The idea of the Helix was first mooted in 2003/04 when MFiF sketched out plans to build an ‘eco-park’ as part of the Falkirk Greenspace Initiative.

In the summer of 2005, Big Lottery launched its Living Landmarks funding programme to help communities improve their local environment. The MFiF partners decided to submit a bid on behalf of the Helix.

The first Helix bid was submitted to the Big Lottery Fund in early 2006. In August that year, Big Lottery awarded the Helix a £250,000 development grant to work up a stage 2 submission. This would enable the Helix to complete nationally for a grant of between £10 million and £25 million.

The news the project partners was hoping for finally came in November 2007 when it was announced that the Helix had been awarded the maximum £25 million grant. This was the single biggest lottery award ever given in Scotland.

The whole of 2008 and much of 2009 were spent finalising the phase one technical design and business plan.

Over the next 10 to 15 years, previously under-used land will be transformed into an exciting, new, community greenspace.

Plans for the Future

In The National Planning Framework for Scotland 2, the Scottish Government has set out its aspiration to create a Central Scotland Green Network which will deliver real change in the quality of the environment.

The Helix has been identified as a key element of the network, which aims to make Central Scotland a better place for people to live. Other key objectives are to promote biodiversity and help Scotland adapt to climate change.

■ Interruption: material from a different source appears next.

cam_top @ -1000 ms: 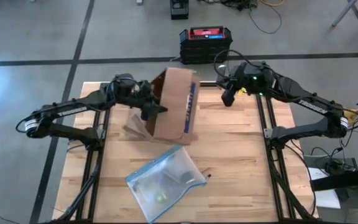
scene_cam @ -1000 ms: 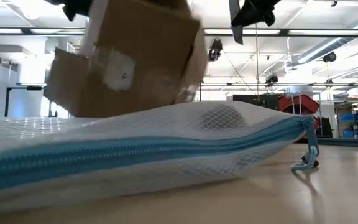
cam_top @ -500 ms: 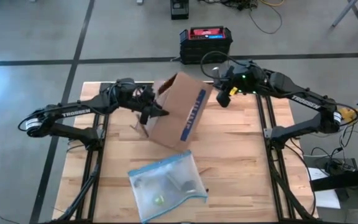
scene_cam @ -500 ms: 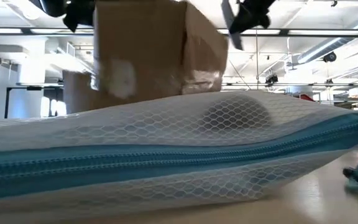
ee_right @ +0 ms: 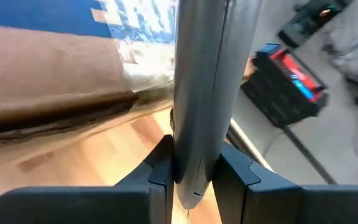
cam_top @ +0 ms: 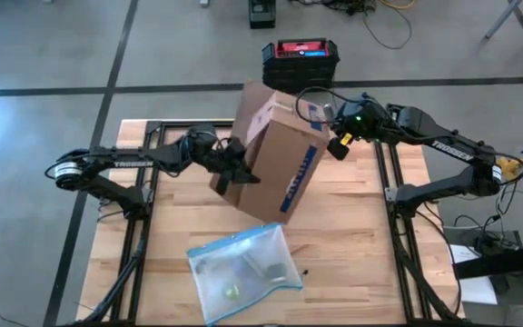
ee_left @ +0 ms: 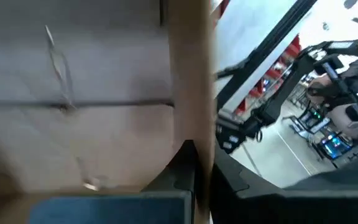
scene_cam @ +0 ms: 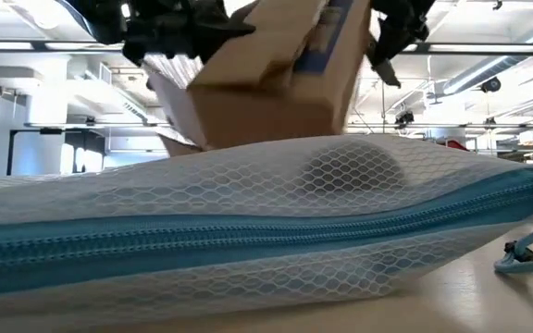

The project, in partnership with CVS, will deliver structured volunteering opportunities including minor maintenance on the path network. The Helix wants people from all walks of life to play an active part in the project.

Lessons Learned

A key role for the Helix project is to establish and build the capacity of Helix volunteers to work in partnership with Falkirk Community Trust which will assume responsibility for the management, maintenance and ongoing development of the Helix site.    


1.         Strong political commitment at local, regional and national level was avital driver. Bid to BLF was unlikely to be successful without this..

2.         Local knowledge of how a path network is likely to be used at different times of year by locals and visitors.

3.         Working with local people from start gave ‘ownership’ leading to greater ‘adoption’ of the paths network.

4.         The Helix brought in many different partners not just ‘the usual suspects’ and has led to a strong partnership attractive to potential funders.